UBC-MDS / programming-in-python-for-data-science

https://prog-learn.mds.ubc.ca/
Other
20 stars 22 forks source link

Feedback Module 3: Round 1 #22

Closed hfboyce closed 4 years ago

hfboyce commented 4 years ago

I ~may do another read through Monday morning but Module 3 is done~ have done another read through and I think I am ready for round 1 feedback (note: I will be implementing round 2 Module 2 feedback first) :

mgelbart commented 4 years ago

FYI I have plans to review this on Thursday.

mgelbart commented 4 years ago

1

2

3

4

5

7

9

10

11

12

13

15

17

19

20

23

24

Overall, I know you put a ton of work into this, and it shows, so you might not be happy to hear this, but I feel this module needs more work than the previous ones I reviewed (see comments above). In particular, I feel Exercises 5 and 9 need quite a bit of work, and that we might need a new Exercise on indexes. That being said, it's a great start and we are making progress. Don't be discouraged!

hfboyce commented 4 years ago

I'm confused by the notion of stacked/unstacked vs. long/wide. Let's discuss this.

Pivot/melt and stack/unstack can do the exact same thing. Some people prefer stack/unstack over pivot and melt. I including this in the module because I generally tried to include everything in the module that the python part of DSCI 523 had (except of course with more!). Tom talked about stacking/unstacking for ~10 mins in one of his lecture and I know that multi-indexing came up for Imbellus’s take home assignment. I think it’s important to include because of the preference some companies have. That being said I also think we should still teach pivot/melt since it’s a bit more clear for beginners so now I am conflicted on where we should go with it.

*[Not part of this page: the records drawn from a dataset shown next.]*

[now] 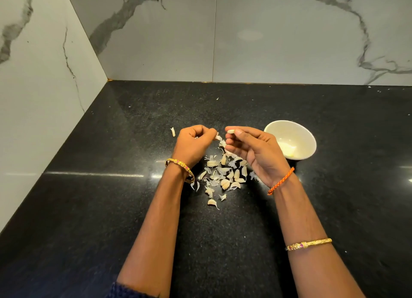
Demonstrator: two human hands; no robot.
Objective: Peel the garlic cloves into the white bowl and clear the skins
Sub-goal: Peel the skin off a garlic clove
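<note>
Two hands, left hand [193, 144] pinching skin [218, 138], right hand [252, 150] pinching clove [231, 131], white bowl [308, 141] beside, skins pile [223, 175] beneath

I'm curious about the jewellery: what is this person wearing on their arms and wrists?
Both forearms are bare. The left wrist carries a gold bangle set with pink stones. The right wrist has an orange braided thread, and further up that forearm sits a matching gold bangle. A bit of dark blue knitted sleeve shows near the left elbow.

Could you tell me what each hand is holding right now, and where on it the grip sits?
The right hand pinches a garlic clove by one end; the left hand pinches a strip of skin at its tip.
</note>
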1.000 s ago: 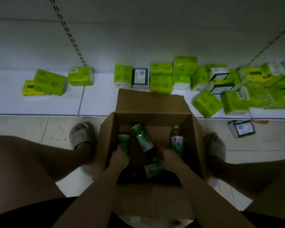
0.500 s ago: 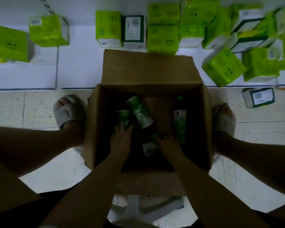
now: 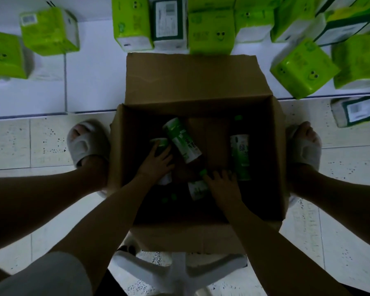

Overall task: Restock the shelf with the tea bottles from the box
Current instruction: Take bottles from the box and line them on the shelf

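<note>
An open cardboard box (image 3: 201, 80) stands on the floor between my feet. Several green-labelled tea bottles lie inside it. My left hand (image 3: 157, 162) lies over one bottle (image 3: 161, 144) at the box's left, fingers wrapped on it. A tilted bottle (image 3: 183, 143) leans beside it. My right hand (image 3: 222, 184) rests on a bottle (image 3: 198, 189) lying near the box's middle, its green cap by my fingertips. Another bottle (image 3: 239, 154) lies along the right wall. The box's near part is dark.
The low white shelf (image 3: 90, 67) beyond the box carries several bright green tissue packs (image 3: 49, 30). One pack (image 3: 354, 111) lies on the tiled floor at the right. My slippered feet (image 3: 87, 144) flank the box. A white stool base (image 3: 179, 272) is below me.
The view has tilted down and closer to the box. Both hands have reached deeper, the left onto the left bottle, the right onto the lying bottle.
</note>
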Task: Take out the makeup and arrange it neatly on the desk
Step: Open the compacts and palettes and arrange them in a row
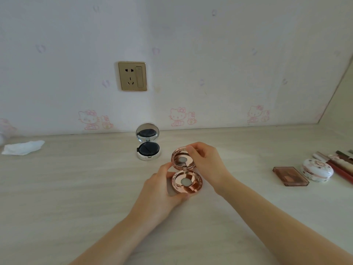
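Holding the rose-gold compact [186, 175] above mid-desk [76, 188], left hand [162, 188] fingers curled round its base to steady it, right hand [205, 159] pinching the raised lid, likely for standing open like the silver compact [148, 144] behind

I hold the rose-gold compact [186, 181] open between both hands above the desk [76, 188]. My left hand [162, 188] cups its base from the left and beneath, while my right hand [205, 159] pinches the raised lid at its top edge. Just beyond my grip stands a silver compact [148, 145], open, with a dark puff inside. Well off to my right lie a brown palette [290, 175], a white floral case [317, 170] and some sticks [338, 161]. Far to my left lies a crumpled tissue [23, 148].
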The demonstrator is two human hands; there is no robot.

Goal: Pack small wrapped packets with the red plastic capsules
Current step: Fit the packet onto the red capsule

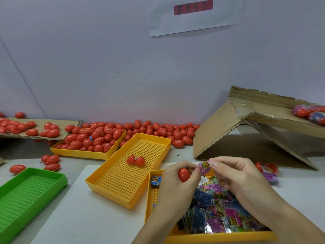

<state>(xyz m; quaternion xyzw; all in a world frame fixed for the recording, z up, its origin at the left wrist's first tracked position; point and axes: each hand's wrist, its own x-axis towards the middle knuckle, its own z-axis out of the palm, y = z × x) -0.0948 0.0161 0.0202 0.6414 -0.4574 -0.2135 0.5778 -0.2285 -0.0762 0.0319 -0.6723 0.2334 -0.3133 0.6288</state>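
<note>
A: What do the hands hold?

B: The left hand (177, 175) curls its fingers (190, 167) round a glossy red plastic capsule (184, 175). The right hand (233, 173) pinches a small pink and purple wrapped packet (204, 166) between thumb and forefinger, just beside the capsule, above the near tray.

A: Which tray is that?

B: A yellow perforated plastic tray (219, 237) on the white table (84, 217), filled with a heap of blue, pink and purple foil packets (221, 210). A small blue box (155, 180) lies at its far left corner.

A: And around it?

B: Touching it on the left, a second yellow perforated tray (112, 190) carries one opened red capsule, its two halves (135, 160) side by side. Further left is a green slotted plastic tray (52, 176). Behind, a third yellow tray (82, 153) is piled with closed red capsules (95, 138), and many more red capsules (158, 129) lie loose along the wall and on a flat sheet of brown cardboard (70, 123).

A: On the right?

B: A tilted brown cardboard box (218, 132), with a purple packet (271, 177) and red capsule halves (271, 167) near it.
</note>
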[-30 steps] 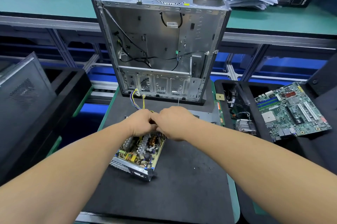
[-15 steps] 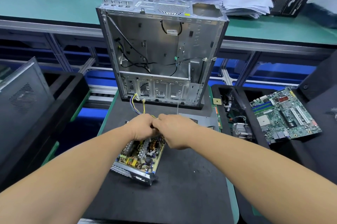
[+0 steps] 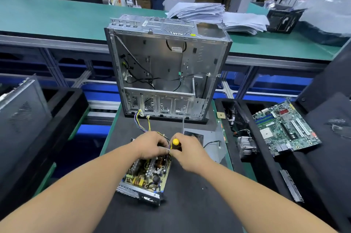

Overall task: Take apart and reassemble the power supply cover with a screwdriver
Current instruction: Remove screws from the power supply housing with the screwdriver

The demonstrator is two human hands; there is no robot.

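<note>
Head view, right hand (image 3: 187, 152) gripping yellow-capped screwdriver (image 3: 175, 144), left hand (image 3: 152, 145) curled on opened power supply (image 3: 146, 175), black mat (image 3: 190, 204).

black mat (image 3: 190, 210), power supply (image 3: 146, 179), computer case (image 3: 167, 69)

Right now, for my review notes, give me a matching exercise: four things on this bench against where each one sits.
Things:
1. motherboard
2. paper stack
3. open power supply
4. computer case

Places:
A. under both hands
B. upright behind the hands
C. on the far green bench
D. in the black tray, right

Pairs: 1-D, 2-C, 3-A, 4-B
</note>
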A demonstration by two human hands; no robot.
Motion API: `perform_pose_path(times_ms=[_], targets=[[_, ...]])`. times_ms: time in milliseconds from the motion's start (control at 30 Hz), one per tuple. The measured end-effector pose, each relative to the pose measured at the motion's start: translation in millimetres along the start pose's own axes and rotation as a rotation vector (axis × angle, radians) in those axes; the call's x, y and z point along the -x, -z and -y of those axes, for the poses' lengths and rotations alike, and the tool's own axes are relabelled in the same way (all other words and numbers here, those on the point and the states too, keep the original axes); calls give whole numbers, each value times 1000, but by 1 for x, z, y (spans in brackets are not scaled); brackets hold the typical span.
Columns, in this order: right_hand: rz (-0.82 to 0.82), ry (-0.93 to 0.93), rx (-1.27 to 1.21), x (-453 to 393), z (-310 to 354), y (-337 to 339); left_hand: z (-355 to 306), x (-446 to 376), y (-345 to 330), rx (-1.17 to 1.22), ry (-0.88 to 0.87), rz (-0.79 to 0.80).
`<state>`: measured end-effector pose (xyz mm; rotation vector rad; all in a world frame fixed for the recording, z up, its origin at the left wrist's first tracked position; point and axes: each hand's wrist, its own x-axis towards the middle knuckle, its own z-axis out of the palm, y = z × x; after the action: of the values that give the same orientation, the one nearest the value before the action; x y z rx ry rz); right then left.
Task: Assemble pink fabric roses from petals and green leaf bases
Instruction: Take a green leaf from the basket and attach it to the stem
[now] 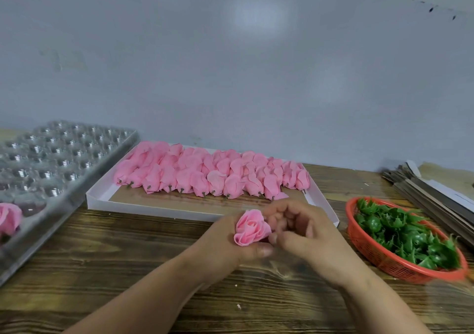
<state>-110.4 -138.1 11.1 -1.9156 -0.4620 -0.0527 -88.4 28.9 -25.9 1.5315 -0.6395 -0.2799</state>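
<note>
1. Pink rose (252, 228): held at frame centre, just above the wooden table (115, 251), bloom facing up toward camera.
2. L hand (230, 246): fingers curled round the rose from below; thumb lies along its 6 o'clock side.
3. R hand (305, 233): at 3 o'clock of the rose, touching it. Fingers curled, tips pinching at the rose base; what else they hold, cannot tell.
4. White tray (154, 206): at 12 o'clock of hands, holds rows of pink petal buds (210, 174) w/ short stems pointing toward the person.
5. Red basket (369, 254): at 3 o'clock, near R hand, filled w/ green leaf bases (400, 231).
6. Clear plastic cavity tray (51, 159): at 9 o'clock; one finished rose (9, 218) seated at its near-left edge.
7. Stack of flat cardboard (431, 192): at 2 o'clock, behind the basket.
</note>
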Motion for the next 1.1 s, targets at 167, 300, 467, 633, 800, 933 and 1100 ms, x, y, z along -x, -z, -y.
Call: perform_pose_path(times_ms=[167, 300, 467, 633, 800, 933, 1100], targets=[[-128, -6, -36, -2, -6, -3, 4, -1, 1, -28, -10, -17], [-161, 46, -3, -1, -2, -3, 6, -3, 0, -119, 24, 22], [-5, 95, 113, 3, 7, -5, 7, -2, -4, -153, 1, 96], [63, 25, 66, 3, 8, -12, 12, -3, -10, -194, -9, 114], [-56, 5, 30, 0, 6, -23, 13, -4, -20, -224, 0, 120], [-253, 33, -26, -1, 4, -14, 11, -3, -18, -227, 60, -25], [-244, 203, 53, 5, 13, -12, 12, -7, -13, -240, 96, -316]])
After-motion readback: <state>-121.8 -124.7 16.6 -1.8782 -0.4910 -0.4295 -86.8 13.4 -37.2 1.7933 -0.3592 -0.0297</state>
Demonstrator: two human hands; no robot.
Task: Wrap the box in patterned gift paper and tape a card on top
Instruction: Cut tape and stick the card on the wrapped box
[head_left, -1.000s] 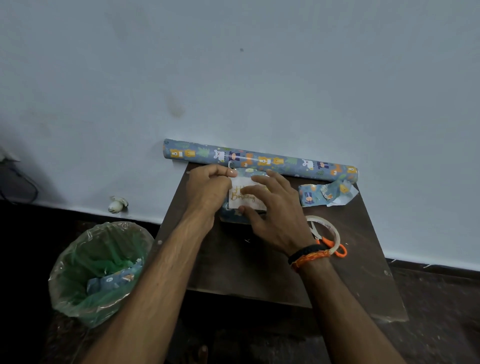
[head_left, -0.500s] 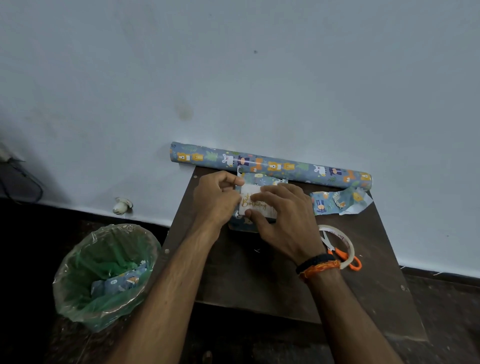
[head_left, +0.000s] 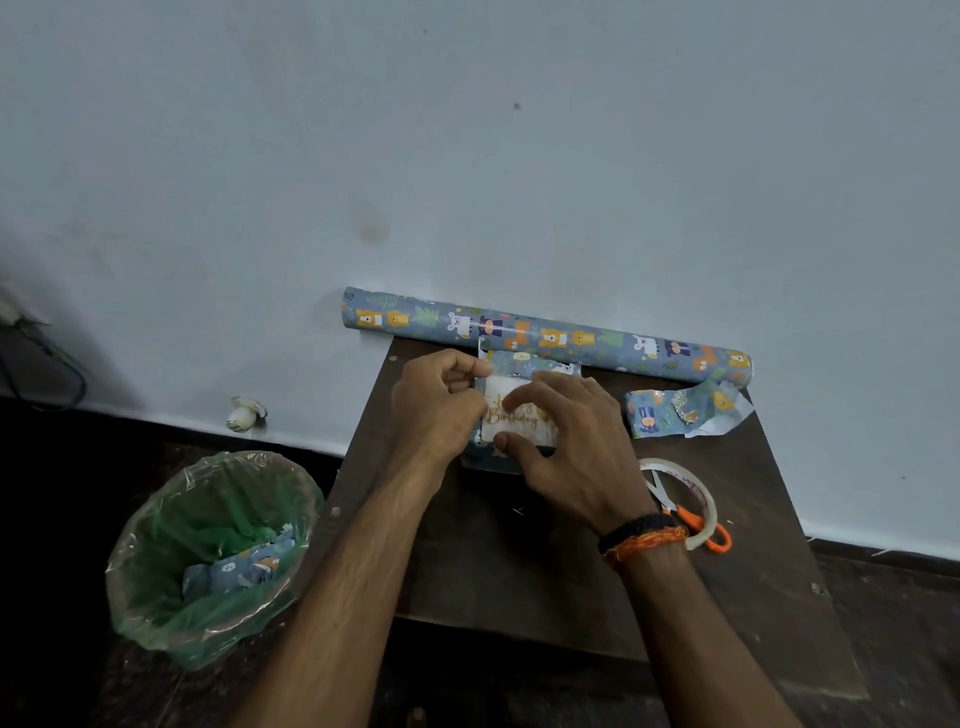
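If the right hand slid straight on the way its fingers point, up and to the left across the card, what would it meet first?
Probably the left hand, which pinches the card at its left edge, right in front of the right hand fingertips. How high each hand sits is hard to judge from this one view.

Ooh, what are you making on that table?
A present. The box is already wrapped in blue animal paper, and a white birthday card lies on top of it. The left hand pinches the card's left edge while the right hand presses it flat with spread fingers. The paper roll lies by the wall, and the tape ring and orange scissors sit to the right.
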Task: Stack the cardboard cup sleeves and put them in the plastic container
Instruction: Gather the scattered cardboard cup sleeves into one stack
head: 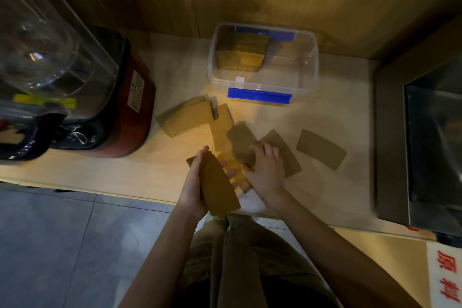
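Down at the near edge of the worktop (325,112), the left hand (193,187) grips a stack (217,187) of flat cardboard sleeves, thumb on the left side and fingers (230,174) wrapped under and showing past its right edge. The stack is tilted, its near end out over the worktop's edge. Just beside it, the right hand (266,170) lies palm down on loose sleeves (240,142) on the worktop, its fingers curled and pressing on them; whether they actually pinch one I cannot tell.

More sleeves lie scattered: an overlapping bunch (187,117) to the left near the blender, and a single sleeve (321,149) lying apart to the right. Others fan out under and around the right hand.

Behind them stands the clear container (310,57), open, with blue clips on its near and far sides. A pile (241,54) of sleeves already sits in its left part; the right part shows bare plastic.

At the left stands a blender (75,82) with a red base and clear jar. A metal box (425,132) stands at the right edge.
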`<state>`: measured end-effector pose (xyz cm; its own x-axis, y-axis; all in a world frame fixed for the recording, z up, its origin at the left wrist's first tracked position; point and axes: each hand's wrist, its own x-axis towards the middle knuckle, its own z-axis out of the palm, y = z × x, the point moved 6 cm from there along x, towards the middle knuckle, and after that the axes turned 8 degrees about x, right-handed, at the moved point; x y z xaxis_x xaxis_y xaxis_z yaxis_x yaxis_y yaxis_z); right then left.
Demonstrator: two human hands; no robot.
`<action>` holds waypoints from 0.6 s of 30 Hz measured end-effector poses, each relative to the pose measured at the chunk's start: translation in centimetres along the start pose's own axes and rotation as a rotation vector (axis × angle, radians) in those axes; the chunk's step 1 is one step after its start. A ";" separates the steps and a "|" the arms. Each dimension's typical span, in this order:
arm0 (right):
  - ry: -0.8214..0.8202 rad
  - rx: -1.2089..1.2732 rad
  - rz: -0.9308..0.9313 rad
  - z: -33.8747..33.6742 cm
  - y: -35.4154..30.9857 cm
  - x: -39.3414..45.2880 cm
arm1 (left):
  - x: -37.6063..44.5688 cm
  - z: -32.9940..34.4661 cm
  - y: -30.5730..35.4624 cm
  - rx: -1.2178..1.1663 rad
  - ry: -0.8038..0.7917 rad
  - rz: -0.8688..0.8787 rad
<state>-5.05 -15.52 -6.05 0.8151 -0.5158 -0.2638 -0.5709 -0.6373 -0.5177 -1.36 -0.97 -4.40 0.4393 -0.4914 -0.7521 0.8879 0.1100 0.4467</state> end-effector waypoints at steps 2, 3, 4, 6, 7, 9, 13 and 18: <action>0.069 0.161 0.017 -1.2 -0.2 -0.4 | 0.2 -0.3 0.0 -0.024 -0.004 -0.007; 0.101 0.262 0.033 -1.8 -0.3 -0.7 | 0.3 -0.3 -0.1 -0.036 0.005 -0.014; 0.125 0.372 0.049 -2.5 -0.7 -1.1 | 0.4 -0.4 0.0 -0.043 0.012 -0.018; 0.123 0.585 0.071 -3.5 -1.8 -2.1 | 0.6 -0.3 0.1 -0.046 0.012 -0.002; 0.095 0.665 0.069 -3.8 -2.4 -2.8 | 0.7 -0.2 0.2 -0.030 0.009 0.013; -0.003 0.740 0.054 -3.9 -3.7 -4.0 | 0.7 0.1 0.5 0.030 -0.003 0.044; -0.123 0.667 -0.021 -3.2 -4.9 -5.8 | 1.0 1.0 0.7 0.015 -0.066 0.070; -0.076 0.555 -0.140 -2.4 -4.8 -6.5 | 1.4 1.9 0.3 -0.113 -0.178 0.061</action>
<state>-7.84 -10.42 0.09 0.8956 -0.3927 -0.2091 -0.3364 -0.2900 -0.8960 -0.71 -3.24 -4.40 0.4703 -0.6244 -0.6236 0.8746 0.2357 0.4236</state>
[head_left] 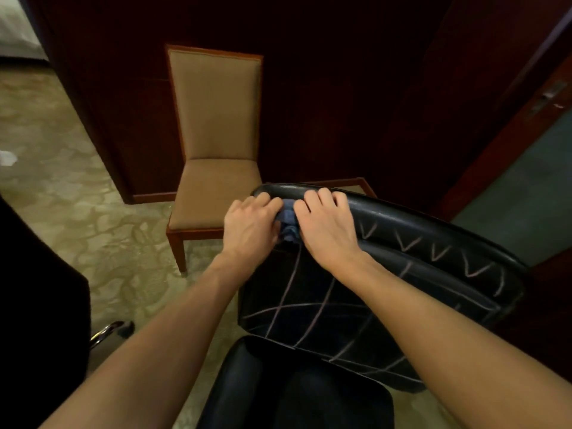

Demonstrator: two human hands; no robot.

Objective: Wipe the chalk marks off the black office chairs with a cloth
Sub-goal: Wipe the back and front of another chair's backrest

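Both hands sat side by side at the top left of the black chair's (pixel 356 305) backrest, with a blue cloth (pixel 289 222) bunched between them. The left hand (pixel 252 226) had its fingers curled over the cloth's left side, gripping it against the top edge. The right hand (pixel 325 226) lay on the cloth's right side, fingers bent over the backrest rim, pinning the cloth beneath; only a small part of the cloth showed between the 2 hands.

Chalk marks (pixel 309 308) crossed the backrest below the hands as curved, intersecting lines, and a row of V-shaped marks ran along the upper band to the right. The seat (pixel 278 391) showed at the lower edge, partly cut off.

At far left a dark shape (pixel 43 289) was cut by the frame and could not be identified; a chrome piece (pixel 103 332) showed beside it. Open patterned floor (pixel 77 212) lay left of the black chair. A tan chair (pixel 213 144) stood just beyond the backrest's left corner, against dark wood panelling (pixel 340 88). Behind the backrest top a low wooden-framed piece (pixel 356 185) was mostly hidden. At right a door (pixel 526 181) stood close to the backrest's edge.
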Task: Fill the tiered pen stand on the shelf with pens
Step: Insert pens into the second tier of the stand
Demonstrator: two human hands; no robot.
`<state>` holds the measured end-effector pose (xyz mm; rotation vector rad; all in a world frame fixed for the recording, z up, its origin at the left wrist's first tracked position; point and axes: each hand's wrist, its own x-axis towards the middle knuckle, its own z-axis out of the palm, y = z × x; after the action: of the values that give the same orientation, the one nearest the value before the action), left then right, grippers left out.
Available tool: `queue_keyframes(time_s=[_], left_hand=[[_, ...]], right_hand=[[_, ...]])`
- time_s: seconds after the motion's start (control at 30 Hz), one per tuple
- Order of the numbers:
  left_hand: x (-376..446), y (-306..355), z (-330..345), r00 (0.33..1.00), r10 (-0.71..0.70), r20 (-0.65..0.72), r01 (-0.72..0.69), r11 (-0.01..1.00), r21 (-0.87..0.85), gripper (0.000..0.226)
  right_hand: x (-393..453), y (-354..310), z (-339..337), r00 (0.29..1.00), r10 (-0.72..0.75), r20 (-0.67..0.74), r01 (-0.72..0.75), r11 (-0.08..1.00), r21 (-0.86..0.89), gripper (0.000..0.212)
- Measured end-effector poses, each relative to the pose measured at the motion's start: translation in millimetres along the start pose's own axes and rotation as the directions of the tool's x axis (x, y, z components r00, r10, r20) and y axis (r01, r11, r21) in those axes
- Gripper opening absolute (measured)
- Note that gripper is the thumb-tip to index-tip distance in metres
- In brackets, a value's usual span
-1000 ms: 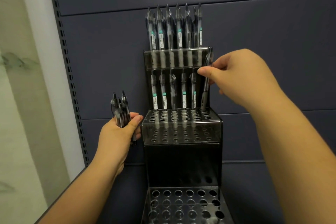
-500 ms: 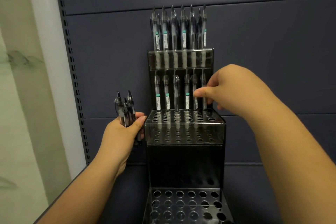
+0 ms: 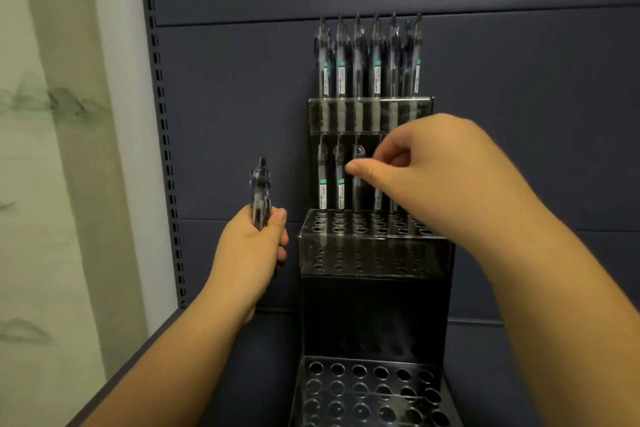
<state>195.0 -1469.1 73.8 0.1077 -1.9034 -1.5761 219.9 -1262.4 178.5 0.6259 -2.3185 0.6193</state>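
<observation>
Beside the pen stand on the shelf, left hand grips spare pens, right hand fingers curled, seemingly empty, risking knocking seated middle-tier pens askew.

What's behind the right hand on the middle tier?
Left of the right hand, three pens stand in the middle tier's back row. Two more barrels show below the fingers; anything farther right is covered.
</observation>
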Motion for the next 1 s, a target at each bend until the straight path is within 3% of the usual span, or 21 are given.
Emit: queue_keyframes(time_s=[0.23, 0.33, 0.43, 0.53, 0.67, 0.87, 1.0], left_hand=[[-5, 14, -2, 0.975, 0.221, 0.016, -0.216, 0.936, 0.279, 0.012], [-8, 16, -1, 0.969, 0.248, -0.014, -0.231, 0.919, 0.318, 0.011], [-16, 24, -3, 0.953, 0.3, -0.033, -0.267, 0.89, 0.369, 0.015], [-19, 27, -4, 0.953, 0.301, -0.035, -0.273, 0.904, 0.328, 0.011], [-13, 18, -3, 0.956, 0.291, -0.043, -0.259, 0.901, 0.348, 0.023], [0, -1, -1, 0.969, 0.235, -0.079, -0.202, 0.933, 0.298, 0.028], [1, -6, -1, 0.973, 0.219, -0.073, -0.187, 0.933, 0.308, 0.027]], right_hand=[[-4, -37, 45, 0.983, -0.181, 0.023, 0.18, 0.983, 0.043, 0.035], [-6, -43, 56, 0.982, -0.188, -0.009, 0.188, 0.981, 0.036, 0.037], [-5, -41, 57, 0.991, -0.135, -0.011, 0.134, 0.97, 0.201, 0.03], [-5, -39, 55, 0.996, -0.093, 0.007, 0.081, 0.901, 0.427, 0.019], [-2, -32, 37, 0.993, 0.005, -0.116, 0.066, 0.793, 0.605, 0.016], [7, -7, 17, 0.976, 0.094, -0.198, 0.063, 0.746, 0.663, 0.021], [11, -2, 26, 0.977, 0.059, -0.207, 0.077, 0.801, 0.593, 0.021]])
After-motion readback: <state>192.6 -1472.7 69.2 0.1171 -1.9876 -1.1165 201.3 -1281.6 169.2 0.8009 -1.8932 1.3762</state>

I have a great Youtube video resource that explains this well in a Jupyter notebook.

We can discuss this in our meeting tomorrow.

hfboyce commented 4 years ago

@mgelbart OK! Buckle up! I edited and made the changes you suggested and revamped 4 sections.

They are quite different but luckily the exercises could stay relatively constant.

Hopefully this works a lot better. I made some new viz for melt and pivot and removed the ones you did not like. I also fixed the gifs for concat and merge.

There are now 20 exercises.

mgelbart commented 4 years ago

1

2

3, 4

5

I am calling it a day - will do Exercise 6 onwards at a later time.

hfboyce commented 4 years ago

5.3: This slide makes it seem like long is more tidy than wide. But that's not true. In Exercise 1 we have the cereal data where the long version is untidy and the wide version is tidy. So, I think we need to make this a bit clearer. The most amazing thing would if you can come up with a single example and 3 formats: too long, just right, and too wide. Is that doable? I think it also depends on the application. Because, for this chocolate bar dataset, I'd actually prefer the "too wide" format if I was doing supervised learning. It really depends what you're doing. So maybe an alternative to my 3 formats suggestion is to have 2 formats and 2 questions, one question where the wide format is tidy and one where the long format is tidy? 🤔 Also, I don't love the detour from cereals to chocolate bars, but I can live with it if needed.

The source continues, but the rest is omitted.